Балтазар проходит по площади, мужчины играют в «петельку», в другие игры, как, например, в «лицо или крест»,[87] если коррежедор при обходе застанет их за этой игрой, не миновать им тюрьмы. В условленном месте Балтазара поджидают Блимунда и Инес-Антония, и придут туда также, а может, они уже там, Алваро-Дього с сыном.

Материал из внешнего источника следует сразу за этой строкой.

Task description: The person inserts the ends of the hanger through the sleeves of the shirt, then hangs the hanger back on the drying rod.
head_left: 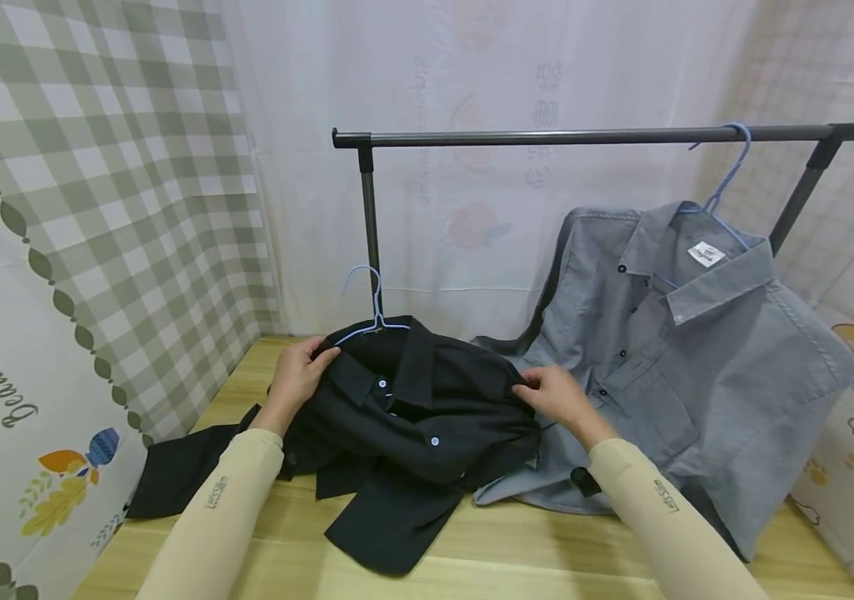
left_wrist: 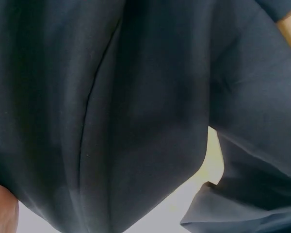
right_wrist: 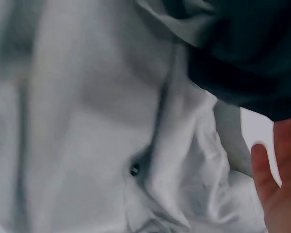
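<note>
A black button shirt (head_left: 397,425) lies bunched on the wooden table, its collar upward. Inside its neck sits a blue hanger (head_left: 377,310), with the hook standing free above the collar. My left hand (head_left: 297,377) pinches the shirt's left shoulder beside the hanger's arm. On the other side, my right hand (head_left: 560,398) pinches the cloth at the right shoulder. The left wrist view is filled by dark folds of the shirt, with one fingertip (left_wrist: 2,211) at its lower left corner. In the right wrist view, fingers (right_wrist: 283,165) reach up under the black cloth.
A grey shirt (head_left: 726,367) hangs at the right on a second blue hanger (head_left: 730,179), hooked over a dark metal rail (head_left: 546,137). Its lower part rests on the wooden table (head_left: 516,558). A checked curtain (head_left: 134,167) borders the left side.
</note>
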`<state>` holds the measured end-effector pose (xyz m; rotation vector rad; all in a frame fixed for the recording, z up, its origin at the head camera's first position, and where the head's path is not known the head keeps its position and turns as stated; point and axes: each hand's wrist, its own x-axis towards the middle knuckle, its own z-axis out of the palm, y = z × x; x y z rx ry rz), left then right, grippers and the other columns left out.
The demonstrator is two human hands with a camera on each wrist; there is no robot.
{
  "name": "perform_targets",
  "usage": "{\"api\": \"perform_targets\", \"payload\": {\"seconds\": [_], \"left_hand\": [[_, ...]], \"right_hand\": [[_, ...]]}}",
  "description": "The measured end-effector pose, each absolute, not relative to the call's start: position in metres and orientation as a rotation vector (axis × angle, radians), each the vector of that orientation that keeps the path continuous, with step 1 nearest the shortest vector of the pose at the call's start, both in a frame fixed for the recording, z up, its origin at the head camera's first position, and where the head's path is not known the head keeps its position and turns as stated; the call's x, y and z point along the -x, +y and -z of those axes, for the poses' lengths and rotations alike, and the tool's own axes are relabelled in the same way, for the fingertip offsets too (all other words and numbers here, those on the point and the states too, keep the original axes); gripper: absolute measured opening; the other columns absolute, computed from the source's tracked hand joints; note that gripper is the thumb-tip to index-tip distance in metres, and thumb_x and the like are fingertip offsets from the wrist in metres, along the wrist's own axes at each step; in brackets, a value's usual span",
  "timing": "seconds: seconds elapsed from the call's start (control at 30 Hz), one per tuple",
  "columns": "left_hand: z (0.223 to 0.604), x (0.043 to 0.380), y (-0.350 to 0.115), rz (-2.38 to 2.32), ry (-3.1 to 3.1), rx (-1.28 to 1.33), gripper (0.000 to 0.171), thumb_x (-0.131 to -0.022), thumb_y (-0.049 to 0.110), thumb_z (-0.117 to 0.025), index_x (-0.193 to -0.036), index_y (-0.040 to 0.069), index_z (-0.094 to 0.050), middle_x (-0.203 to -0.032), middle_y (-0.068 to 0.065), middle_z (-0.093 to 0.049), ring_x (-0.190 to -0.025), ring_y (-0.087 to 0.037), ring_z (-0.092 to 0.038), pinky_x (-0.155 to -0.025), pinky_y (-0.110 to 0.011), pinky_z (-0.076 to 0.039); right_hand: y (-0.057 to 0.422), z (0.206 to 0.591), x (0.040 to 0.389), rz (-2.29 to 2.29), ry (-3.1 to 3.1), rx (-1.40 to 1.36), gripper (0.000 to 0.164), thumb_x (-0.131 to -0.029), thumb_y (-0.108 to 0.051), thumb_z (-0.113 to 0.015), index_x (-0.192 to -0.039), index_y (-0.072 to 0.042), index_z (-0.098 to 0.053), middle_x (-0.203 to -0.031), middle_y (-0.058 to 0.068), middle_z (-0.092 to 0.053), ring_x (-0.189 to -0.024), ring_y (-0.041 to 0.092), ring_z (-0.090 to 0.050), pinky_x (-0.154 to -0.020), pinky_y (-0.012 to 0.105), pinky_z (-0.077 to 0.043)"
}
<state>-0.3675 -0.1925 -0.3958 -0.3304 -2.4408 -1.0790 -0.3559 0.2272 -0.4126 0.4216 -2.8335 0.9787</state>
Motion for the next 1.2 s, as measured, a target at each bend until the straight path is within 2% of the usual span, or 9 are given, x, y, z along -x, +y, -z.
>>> {"api": "perform_targets", "payload": {"seconds": [0.17, 0.3, 0.37, 0.63, 0.8, 0.9, 1.0, 1.07, 1.2], "left_hand": [[0.4, 0.368, -0.194, 1.071, -2.418, 0.322, 0.017, -0.098, 0.02, -0.066, -0.095, 0.003, -0.069, -0.087, -0.014, -0.069, -0.074, -0.028, -0.058, -0.069, -0.039, -0.043], [0.402, 0.367, -0.196, 1.1, -2.432, 0.278, 0.019, -0.098, 0.022, -0.065, -0.097, 0.004, -0.07, -0.087, -0.013, -0.069, -0.074, -0.026, -0.058, -0.07, -0.038, -0.043], [0.402, 0.367, -0.197, 1.114, -2.441, 0.255, 0.019, -0.099, 0.024, -0.064, -0.098, 0.005, -0.07, -0.088, -0.013, -0.069, -0.074, -0.027, -0.058, -0.07, -0.038, -0.043], [0.397, 0.366, -0.2, 1.14, -2.441, 0.211, 0.023, -0.099, 0.027, -0.063, -0.101, 0.005, -0.07, -0.097, -0.016, -0.07, -0.082, -0.031, -0.061, -0.075, -0.042, -0.045], [0.397, 0.366, -0.202, 1.166, -2.422, 0.187, 0.022, -0.099, 0.024, -0.064, -0.102, 0.003, -0.071, -0.101, -0.018, -0.07, -0.087, -0.033, -0.062, -0.079, -0.044, -0.047], [0.398, 0.366, -0.204, 1.177, -2.424, 0.173, 0.022, -0.099, 0.024, -0.063, -0.102, 0.003, -0.071, -0.102, -0.018, -0.07, -0.088, -0.033, -0.063, -0.08, -0.044, -0.047], [0.401, 0.367, -0.206, 1.168, -2.422, 0.16, 0.022, -0.099, 0.024, -0.063, -0.102, 0.003, -0.071, -0.102, -0.017, -0.07, -0.087, -0.032, -0.062, -0.078, -0.042, -0.046], [0.404, 0.367, -0.207, 1.157, -2.424, 0.146, 0.022, -0.099, 0.023, -0.064, -0.098, 0.002, -0.07, -0.098, -0.017, -0.069, -0.084, -0.031, -0.061, -0.075, -0.041, -0.045], [0.409, 0.366, -0.21, 1.148, -2.43, 0.115, 0.021, -0.099, 0.022, -0.064, -0.092, 0.003, -0.067, -0.092, -0.015, -0.067, -0.079, -0.03, -0.058, -0.071, -0.039, -0.042]], "right_hand": [[0.22, 0.426, 0.352, -0.921, -2.702, -0.227, 0.018, -0.099, -0.016, -0.057, -0.088, -0.005, -0.067, -0.084, 0.009, -0.065, -0.074, 0.027, -0.059, -0.067, 0.042, -0.047], [0.217, 0.427, 0.347, -1.152, -2.599, -0.102, 0.026, -0.106, -0.023, -0.047, -0.112, -0.001, -0.06, -0.097, 0.016, -0.062, -0.085, 0.031, -0.058, -0.074, 0.043, -0.046], [0.218, 0.424, 0.346, -1.223, -2.557, -0.083, 0.028, -0.107, -0.025, -0.043, -0.114, -0.001, -0.056, -0.096, 0.016, -0.06, -0.082, 0.029, -0.055, -0.072, 0.04, -0.043], [0.224, 0.396, 0.355, -1.088, -2.343, -0.117, 0.02, -0.101, -0.02, -0.058, -0.102, -0.001, -0.065, -0.082, 0.012, -0.066, -0.074, 0.027, -0.058, -0.067, 0.035, -0.043], [0.227, 0.382, 0.358, -0.958, -2.209, -0.138, 0.021, -0.091, -0.023, -0.075, -0.087, -0.004, -0.069, -0.071, 0.008, -0.064, -0.064, 0.025, -0.058, -0.06, 0.034, -0.043], [0.229, 0.381, 0.358, -0.911, -2.215, -0.142, 0.024, -0.089, -0.028, -0.077, -0.086, -0.005, -0.069, -0.07, 0.008, -0.063, -0.061, 0.024, -0.057, -0.058, 0.035, -0.042], [0.233, 0.388, 0.356, -0.949, -2.361, -0.152, 0.033, -0.093, -0.037, -0.071, -0.1, -0.005, -0.07, -0.085, 0.01, -0.067, -0.073, 0.027, -0.062, -0.065, 0.038, -0.047], [0.238, 0.395, 0.356, -1.01, -2.522, -0.161, 0.045, -0.097, -0.042, -0.063, -0.117, -0.003, -0.067, -0.103, 0.016, -0.068, -0.09, 0.032, -0.064, -0.076, 0.044, -0.05], [0.247, 0.412, 0.355, -1.203, -2.824, -0.171, 0.061, -0.103, -0.042, -0.052, -0.141, 0.006, -0.049, -0.135, 0.028, -0.053, -0.122, 0.044, -0.051, -0.097, 0.054, -0.044]]}}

Все вместе спускаются в низину, дома ждет их старый Жуан-Франсиско, ноги плохо его слушаются, он довольствуется скромной мессой, которую викарий служит в церкви Святого Андрея, присутствует при сем виконт со всеми чадами и домочадцами, может статься, именно поэтому проповеди в здешней церкви не такие грозные, хотя и тут есть свои недостатки, приходится дослушивать до конца и нельзя отвлекаться, а это ведь так естественно, когда нажил человек немало годов либо нажил за эти годы немалую усталость. Семья отобедала. Алваро-Дього прилег соснуть, сын пошел поохотиться на воробьев вместе со сверстниками, женщины штопают, ставят заплаты потихоньку, день ведь праздничный, и, стало быть. Бог работать не велит, но если не зашить сегодня эту прореху, завтра она станет еще больше, и если правда, что, как говорится, Бог и без дубинки накажет, то ведь правда и другое, что без иголки с ниткой одежку не починишь, хоть я и не Бог весть как много смыслю в этом деле, чему тут дивиться, когда созданы были Адам и Ева, знали и умели они одно и то же, когда же были они изгнаны из рая, нигде не говорится, что получили они от архангела список с перечнем мужских работ и женских, женщине одно только было сказано, Будешь рожать в муках, и с муками этими когда-нибудь будет покончено. Балтазар оставляет дома и крюк, и клинок, пускай отдохнет обрубок, может, снова вернется боль, от которой становится легче, боль в отсутствующей кисти, она возвращается все реже и реже, так же как и ощущение зуда в мякоти большого пальца, так приятно почесать его ногтем указательного, и не вздумайте объяснять Балтазару, что все это происходит у него в воображении, он ответит, что в воображении никаких пальцев нет. Но у вас же больше нет руки, Балтазар, А в этом никто не может быть уверен, вот и спорь с такими людьми, очевидность и ту отрицают.